YOUR GOAL: Pictures stay out of the output. Return exactly the lines below from the one with "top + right" down to the one with "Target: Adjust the", both included, and nothing more.

AVAILABLE DATA:
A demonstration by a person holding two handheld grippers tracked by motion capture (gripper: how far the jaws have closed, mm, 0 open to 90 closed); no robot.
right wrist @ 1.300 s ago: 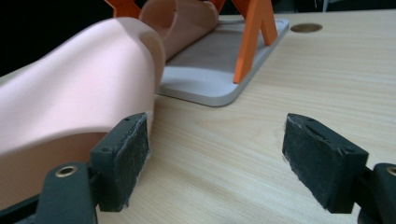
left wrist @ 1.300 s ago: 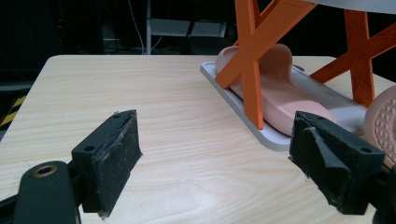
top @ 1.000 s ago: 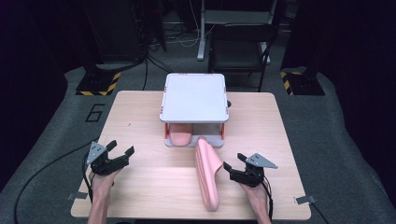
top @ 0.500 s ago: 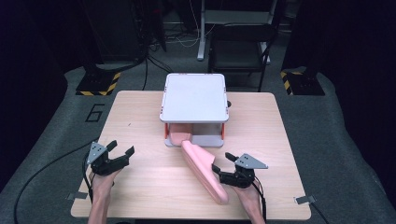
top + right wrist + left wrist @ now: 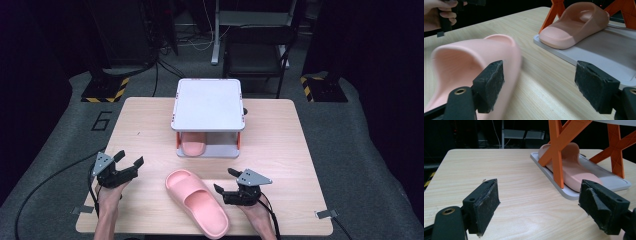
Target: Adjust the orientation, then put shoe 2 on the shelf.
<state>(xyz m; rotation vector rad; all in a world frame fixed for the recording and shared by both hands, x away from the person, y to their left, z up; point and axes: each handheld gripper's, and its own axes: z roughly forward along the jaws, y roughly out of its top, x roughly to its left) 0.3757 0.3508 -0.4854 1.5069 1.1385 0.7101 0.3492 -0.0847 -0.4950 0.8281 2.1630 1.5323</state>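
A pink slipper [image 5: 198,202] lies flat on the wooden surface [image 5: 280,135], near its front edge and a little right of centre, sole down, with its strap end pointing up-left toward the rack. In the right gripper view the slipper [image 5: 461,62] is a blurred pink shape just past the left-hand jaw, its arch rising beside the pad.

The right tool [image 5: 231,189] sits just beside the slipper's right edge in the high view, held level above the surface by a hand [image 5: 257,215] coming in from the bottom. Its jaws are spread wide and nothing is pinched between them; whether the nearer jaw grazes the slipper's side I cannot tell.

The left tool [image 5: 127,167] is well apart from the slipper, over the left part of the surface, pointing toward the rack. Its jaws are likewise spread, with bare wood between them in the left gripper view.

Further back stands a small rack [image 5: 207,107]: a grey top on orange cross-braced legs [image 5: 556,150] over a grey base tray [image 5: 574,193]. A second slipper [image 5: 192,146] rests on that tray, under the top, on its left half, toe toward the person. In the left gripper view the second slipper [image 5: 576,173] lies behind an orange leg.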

TASK ANSWER:
top + right wrist + left wrist @ now: 
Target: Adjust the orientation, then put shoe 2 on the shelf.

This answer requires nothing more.